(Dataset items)
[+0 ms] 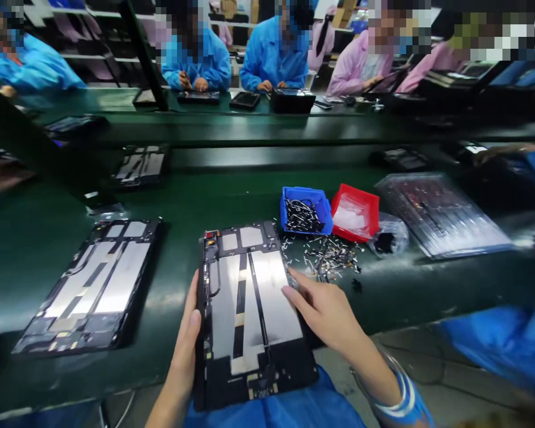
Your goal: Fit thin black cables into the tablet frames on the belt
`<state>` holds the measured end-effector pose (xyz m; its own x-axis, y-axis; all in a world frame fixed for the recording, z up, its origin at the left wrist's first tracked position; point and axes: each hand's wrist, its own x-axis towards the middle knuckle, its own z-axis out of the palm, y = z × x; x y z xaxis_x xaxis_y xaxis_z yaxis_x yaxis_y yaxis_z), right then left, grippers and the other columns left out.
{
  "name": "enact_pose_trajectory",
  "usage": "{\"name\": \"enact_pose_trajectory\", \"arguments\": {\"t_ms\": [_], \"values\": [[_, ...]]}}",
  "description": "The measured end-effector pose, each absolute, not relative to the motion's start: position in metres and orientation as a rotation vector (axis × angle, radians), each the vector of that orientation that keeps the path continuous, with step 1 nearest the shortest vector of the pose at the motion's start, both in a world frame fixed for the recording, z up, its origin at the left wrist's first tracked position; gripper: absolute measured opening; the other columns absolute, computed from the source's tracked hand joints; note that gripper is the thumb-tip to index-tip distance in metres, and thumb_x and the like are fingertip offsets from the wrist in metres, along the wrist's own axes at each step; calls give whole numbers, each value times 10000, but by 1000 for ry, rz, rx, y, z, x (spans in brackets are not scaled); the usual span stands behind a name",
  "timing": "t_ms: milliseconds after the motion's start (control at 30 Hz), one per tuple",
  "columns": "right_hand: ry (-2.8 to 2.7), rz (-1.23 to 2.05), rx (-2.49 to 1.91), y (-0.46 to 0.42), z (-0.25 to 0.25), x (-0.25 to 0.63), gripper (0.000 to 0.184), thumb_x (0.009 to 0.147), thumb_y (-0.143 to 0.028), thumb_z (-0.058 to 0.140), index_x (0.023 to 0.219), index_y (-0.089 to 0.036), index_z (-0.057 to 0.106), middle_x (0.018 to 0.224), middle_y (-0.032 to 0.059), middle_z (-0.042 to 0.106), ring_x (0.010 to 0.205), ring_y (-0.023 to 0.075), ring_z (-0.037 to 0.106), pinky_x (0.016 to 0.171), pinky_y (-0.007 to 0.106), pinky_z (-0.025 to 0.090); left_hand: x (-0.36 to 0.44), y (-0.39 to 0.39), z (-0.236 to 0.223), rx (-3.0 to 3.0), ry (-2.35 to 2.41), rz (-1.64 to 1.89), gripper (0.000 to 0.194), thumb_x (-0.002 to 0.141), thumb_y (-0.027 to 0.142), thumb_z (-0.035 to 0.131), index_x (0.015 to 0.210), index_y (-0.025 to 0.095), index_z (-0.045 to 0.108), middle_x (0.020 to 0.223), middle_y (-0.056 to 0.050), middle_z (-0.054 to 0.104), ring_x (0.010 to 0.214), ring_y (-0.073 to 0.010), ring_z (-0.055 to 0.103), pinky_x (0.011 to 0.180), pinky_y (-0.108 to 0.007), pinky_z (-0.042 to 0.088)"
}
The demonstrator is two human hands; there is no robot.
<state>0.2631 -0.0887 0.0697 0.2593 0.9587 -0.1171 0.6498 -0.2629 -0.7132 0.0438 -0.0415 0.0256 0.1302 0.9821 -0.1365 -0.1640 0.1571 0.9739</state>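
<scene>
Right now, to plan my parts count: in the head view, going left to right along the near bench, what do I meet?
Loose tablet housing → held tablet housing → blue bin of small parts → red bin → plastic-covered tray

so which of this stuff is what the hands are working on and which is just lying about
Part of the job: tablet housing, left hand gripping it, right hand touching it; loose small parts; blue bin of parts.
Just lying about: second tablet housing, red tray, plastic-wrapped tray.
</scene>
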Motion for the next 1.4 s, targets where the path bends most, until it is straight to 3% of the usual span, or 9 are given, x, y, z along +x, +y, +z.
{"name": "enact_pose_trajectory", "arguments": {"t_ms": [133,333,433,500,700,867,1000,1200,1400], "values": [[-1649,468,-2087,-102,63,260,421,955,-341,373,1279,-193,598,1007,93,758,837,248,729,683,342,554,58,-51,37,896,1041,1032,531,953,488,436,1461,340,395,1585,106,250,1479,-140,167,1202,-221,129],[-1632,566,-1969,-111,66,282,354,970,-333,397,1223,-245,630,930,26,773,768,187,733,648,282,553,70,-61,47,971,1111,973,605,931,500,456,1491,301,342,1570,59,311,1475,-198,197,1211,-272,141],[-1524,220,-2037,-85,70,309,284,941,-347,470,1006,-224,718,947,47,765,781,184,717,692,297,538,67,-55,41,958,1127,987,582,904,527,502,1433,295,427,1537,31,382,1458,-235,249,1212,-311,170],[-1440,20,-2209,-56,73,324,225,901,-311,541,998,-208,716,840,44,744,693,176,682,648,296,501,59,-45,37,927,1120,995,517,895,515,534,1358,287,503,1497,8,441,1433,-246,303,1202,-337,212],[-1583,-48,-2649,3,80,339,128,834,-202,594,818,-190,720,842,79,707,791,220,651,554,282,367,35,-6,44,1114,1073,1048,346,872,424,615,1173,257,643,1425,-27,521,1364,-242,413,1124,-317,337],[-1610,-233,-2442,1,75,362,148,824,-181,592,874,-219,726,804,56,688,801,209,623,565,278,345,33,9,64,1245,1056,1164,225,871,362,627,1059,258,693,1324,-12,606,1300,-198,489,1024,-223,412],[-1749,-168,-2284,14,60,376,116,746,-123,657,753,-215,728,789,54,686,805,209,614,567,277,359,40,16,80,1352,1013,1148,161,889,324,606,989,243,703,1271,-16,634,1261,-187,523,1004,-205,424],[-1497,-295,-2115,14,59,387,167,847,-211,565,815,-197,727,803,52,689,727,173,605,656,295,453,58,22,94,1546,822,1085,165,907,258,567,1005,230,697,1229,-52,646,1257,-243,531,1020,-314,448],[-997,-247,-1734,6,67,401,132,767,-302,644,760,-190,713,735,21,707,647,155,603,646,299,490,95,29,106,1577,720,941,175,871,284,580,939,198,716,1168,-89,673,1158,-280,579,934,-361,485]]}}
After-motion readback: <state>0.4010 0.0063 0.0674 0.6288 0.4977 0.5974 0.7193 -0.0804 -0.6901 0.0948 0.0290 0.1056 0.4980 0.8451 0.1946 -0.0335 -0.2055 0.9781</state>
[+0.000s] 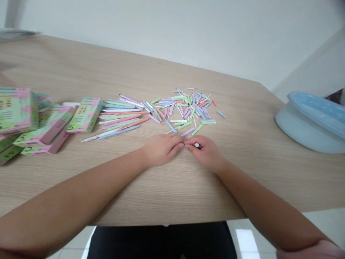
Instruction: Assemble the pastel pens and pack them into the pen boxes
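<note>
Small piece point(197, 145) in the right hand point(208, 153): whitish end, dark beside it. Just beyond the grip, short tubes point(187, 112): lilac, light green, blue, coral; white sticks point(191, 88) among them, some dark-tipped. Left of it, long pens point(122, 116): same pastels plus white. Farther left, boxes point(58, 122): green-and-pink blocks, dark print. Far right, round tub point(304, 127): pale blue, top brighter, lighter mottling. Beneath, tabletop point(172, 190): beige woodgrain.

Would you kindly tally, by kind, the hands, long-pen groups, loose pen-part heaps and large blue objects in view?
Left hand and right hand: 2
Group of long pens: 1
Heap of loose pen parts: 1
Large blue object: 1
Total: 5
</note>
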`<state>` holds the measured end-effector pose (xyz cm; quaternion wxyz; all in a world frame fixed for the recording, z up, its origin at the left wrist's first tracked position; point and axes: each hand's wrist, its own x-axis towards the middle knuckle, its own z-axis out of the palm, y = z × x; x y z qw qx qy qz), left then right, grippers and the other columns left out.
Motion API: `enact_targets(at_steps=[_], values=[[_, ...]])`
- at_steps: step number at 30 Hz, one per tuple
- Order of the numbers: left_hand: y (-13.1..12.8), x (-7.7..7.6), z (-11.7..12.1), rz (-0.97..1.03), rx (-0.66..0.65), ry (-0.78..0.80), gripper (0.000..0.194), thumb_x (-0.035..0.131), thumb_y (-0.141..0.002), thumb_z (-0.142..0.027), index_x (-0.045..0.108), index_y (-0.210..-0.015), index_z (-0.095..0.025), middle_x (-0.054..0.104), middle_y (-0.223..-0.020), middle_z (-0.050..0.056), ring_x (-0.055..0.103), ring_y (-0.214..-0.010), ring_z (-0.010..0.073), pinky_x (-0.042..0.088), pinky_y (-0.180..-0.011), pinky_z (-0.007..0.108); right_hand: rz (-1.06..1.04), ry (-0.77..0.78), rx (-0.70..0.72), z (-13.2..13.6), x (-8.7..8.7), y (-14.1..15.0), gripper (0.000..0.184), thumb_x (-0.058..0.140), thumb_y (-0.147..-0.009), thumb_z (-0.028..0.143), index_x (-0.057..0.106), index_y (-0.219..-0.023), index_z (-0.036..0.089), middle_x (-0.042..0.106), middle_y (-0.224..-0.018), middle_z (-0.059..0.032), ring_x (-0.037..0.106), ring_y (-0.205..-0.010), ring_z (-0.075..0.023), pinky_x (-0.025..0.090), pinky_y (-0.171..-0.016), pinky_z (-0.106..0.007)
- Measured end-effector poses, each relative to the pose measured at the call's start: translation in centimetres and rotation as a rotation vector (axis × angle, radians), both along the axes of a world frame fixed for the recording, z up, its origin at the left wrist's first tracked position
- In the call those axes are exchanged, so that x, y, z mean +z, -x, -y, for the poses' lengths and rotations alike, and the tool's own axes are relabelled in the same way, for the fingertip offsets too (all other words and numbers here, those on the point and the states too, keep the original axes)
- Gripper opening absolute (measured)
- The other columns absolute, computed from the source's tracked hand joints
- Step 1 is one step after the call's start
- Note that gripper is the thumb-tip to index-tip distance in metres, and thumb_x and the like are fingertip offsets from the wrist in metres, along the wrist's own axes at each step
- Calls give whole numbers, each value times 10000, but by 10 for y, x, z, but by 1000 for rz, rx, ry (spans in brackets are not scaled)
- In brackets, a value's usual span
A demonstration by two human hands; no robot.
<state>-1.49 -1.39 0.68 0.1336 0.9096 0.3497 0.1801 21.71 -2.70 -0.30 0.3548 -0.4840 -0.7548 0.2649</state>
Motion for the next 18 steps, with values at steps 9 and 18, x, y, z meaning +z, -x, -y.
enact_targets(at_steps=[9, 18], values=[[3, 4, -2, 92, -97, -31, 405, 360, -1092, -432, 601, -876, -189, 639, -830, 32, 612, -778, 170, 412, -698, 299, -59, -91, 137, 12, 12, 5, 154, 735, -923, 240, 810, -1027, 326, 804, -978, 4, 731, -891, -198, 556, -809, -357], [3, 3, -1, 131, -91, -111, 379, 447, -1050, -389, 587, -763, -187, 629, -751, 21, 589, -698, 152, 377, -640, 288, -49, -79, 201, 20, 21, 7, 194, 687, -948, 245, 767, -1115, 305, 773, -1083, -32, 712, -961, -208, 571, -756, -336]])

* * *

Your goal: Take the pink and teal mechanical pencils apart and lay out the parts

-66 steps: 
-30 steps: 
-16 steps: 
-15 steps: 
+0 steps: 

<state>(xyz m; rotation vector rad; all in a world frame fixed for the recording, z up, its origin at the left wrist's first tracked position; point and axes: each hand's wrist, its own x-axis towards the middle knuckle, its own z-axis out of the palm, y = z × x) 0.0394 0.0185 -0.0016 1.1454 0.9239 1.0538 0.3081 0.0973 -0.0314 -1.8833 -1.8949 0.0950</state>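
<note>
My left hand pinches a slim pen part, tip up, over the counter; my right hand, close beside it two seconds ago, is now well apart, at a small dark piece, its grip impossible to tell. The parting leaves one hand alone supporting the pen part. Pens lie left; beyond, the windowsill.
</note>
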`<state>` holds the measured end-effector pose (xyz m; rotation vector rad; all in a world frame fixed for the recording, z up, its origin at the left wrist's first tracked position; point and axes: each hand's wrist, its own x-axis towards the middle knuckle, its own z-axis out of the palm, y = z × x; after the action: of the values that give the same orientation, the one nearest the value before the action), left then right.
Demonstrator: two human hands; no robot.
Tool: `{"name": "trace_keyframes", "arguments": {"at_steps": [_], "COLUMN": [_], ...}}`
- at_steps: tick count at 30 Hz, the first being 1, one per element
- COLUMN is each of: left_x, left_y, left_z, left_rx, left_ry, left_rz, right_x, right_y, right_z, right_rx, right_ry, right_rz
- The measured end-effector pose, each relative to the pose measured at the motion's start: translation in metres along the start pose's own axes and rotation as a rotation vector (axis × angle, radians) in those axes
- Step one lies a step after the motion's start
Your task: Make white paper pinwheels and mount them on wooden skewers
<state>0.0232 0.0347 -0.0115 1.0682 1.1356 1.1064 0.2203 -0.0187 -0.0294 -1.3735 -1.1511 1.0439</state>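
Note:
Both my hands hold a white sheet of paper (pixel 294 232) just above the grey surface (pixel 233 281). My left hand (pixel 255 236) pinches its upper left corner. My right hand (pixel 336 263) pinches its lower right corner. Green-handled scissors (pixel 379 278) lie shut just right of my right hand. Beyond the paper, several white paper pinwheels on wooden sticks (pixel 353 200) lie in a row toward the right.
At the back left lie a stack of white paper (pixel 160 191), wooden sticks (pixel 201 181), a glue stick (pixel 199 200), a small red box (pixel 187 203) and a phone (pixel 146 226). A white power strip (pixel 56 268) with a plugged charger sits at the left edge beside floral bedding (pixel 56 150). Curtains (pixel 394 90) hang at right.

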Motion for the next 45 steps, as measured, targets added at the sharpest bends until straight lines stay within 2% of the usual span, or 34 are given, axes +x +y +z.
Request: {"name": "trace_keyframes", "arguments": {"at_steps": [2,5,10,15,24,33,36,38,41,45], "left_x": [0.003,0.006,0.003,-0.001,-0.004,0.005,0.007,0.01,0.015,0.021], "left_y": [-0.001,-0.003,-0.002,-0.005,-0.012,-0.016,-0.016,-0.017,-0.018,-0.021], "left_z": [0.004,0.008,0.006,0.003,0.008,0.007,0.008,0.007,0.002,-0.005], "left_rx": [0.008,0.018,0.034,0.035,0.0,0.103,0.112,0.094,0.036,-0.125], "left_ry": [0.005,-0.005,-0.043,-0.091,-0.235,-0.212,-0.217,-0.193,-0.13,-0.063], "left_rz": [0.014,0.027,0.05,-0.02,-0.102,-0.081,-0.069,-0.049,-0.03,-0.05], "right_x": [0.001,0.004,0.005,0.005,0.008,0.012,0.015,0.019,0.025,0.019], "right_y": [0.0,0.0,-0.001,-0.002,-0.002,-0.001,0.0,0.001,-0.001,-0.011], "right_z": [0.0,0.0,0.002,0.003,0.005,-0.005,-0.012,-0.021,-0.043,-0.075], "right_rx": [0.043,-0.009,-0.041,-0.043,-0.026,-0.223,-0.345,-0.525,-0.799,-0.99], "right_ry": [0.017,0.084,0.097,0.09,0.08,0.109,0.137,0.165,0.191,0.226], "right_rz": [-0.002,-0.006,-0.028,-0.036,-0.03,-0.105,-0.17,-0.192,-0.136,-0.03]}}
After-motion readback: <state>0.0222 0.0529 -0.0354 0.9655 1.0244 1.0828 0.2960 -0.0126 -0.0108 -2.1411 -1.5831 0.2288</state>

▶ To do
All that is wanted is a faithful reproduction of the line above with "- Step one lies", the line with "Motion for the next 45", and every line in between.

▶ Answer space
- Step one lies a step after the motion's start
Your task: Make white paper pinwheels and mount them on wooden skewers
<state>0.0232 0.0347 -0.0115 1.0682 1.1356 1.1064 0.2203 -0.0187 -0.0294 -1.3735 -1.1511 1.0439</state>
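Note:
Both my hands hold a white sheet of paper (pixel 294 232) just above the grey surface (pixel 233 281). My left hand (pixel 255 236) pinches its upper left corner. My right hand (pixel 336 263) pinches its lower right corner. Green-handled scissors (pixel 379 278) lie shut just right of my right hand. Beyond the paper, several white paper pinwheels on wooden sticks (pixel 353 200) lie in a row toward the right.
At the back left lie a stack of white paper (pixel 160 191), wooden sticks (pixel 201 181), a glue stick (pixel 199 200), a small red box (pixel 187 203) and a phone (pixel 146 226). A white power strip (pixel 56 268) with a plugged charger sits at the left edge beside floral bedding (pixel 56 150). Curtains (pixel 394 90) hang at right.
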
Motion for the next 45 steps, as measured, targets added at the sharpest bends until straight lines stay within 2% of the usual span, or 34 are given, axes +x +y +z.

With this, the answer is complete.